Sicilia, ottobre 2009.
L’ennesimo, tragico, paradossale gioco delle parti. Alle prime dichiarazioni
dei sopravvissuti della frana che tutto ha travolto, portandosi dietro fango e
distruzione lungo le fiumare dei centri abitati del Messinese, di quei poveri
sopravvissuti che parlavano di “disastro annunciato”, si
sono, ora dopo ora, aggiunte quelle di politici, amministratori e tecnici che
ripropongono lo stesso tema: “Si sapeva, la strage si poteva evitare”.

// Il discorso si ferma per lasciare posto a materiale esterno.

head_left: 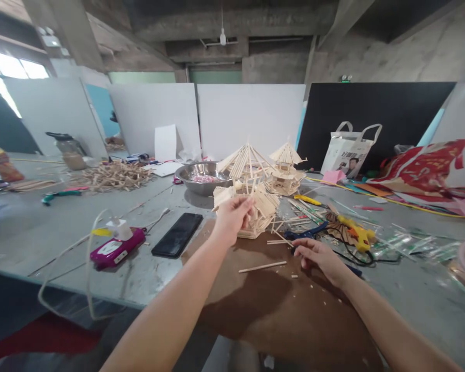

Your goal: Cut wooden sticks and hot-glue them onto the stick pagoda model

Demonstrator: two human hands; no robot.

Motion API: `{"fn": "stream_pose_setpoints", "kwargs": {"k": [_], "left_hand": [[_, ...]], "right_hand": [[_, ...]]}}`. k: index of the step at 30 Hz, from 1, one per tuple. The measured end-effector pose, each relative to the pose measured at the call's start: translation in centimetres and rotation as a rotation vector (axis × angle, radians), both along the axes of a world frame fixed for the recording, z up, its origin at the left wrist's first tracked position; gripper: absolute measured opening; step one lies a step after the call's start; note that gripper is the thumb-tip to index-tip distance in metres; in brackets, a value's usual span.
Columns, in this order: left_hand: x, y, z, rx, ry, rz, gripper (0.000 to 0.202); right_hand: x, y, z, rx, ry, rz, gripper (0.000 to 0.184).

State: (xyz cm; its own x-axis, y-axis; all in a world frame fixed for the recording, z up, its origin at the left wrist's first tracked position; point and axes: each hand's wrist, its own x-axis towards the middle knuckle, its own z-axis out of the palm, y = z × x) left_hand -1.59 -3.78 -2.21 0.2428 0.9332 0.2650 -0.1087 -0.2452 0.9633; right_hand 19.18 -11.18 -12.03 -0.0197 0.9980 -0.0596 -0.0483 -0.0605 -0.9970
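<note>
My left hand [235,221] is closed in a pinch at the front of a small pavilion model [265,209] made of pale wooden sticks. Whatever lies between its fingertips is too small to make out. Lower and to the right, my right hand [318,257] curls its fingers over the board's edge, beside a thin stick and a dark object mostly hidden by the fingertips. A loose wooden stick [262,267] lies on the brown board [279,310] between my forearms. Behind stand a stick roof frame [245,163] and a second, finished-looking pavilion [287,168].
Right of the model lie blue-handled pliers [308,231], a yellow glue gun [358,235] and plastic wrappers [406,243]. To the left are a black phone [177,235], a purple power strip [118,248] with cables, a metal bowl [201,186] and a stick pile [116,175].
</note>
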Motion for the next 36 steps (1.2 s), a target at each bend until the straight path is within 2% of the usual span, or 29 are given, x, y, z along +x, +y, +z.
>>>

Lo confermano i resoconti che, dopo l’alluvione di due anni fa, passata
senza vittime, i tecnici della protezione civile avevano presentato alla Procura
della Repubblica: “La causa scatenante le forti alluvioni è stata
certamente l’elevata intensità di eventi meteorici, ma non può
non essere presa in considerazione la leggerezza di alcune scelte territoriali,
che si sono rilevate determinanti negli effetti provocati dal dissesto idrogeologico.
Scelte che hanno fatto sì che il degrado dei corsi idrici del Messinese
diventasse un fenomeno ormai generalizzato e diffuso, capace di provocare un vero
e proprio disastro”. Ciò che sconcerta, allora, è il
fatto che gli stessi artefici e in qualche modo responsabili di questo disastro
annunciato, scarichino adesso le responsabilità l’un l’altro,
come se nel frattempo fossero stati da qualche altra parte a fare altro, anziché
gli amministratori. Il sindaco dei Messina, Giuseppe Buzzanca, che ricorda di
essere da appena quindici mesi a capo dell’Amministrazione comunale, e dimentica
che per dieci anni ha ricoperto la poltrona di presidente della Provincia. Il
governatore della Regione, Raffaele Lombardo, che soltanto ora parla di “crimini
per demolizioni mancate” e che è il primo firmatario di uno
sconcertante disegno di legge sul Piano casa siciliano, adesso velocemente ritirato,
“congelato”. Non un “piano casa”, ma
un “condono preventivo” – diciamo noi di Italia Nostra
– che viola il diritto comunitario ed è costituzionalmente illegittimo.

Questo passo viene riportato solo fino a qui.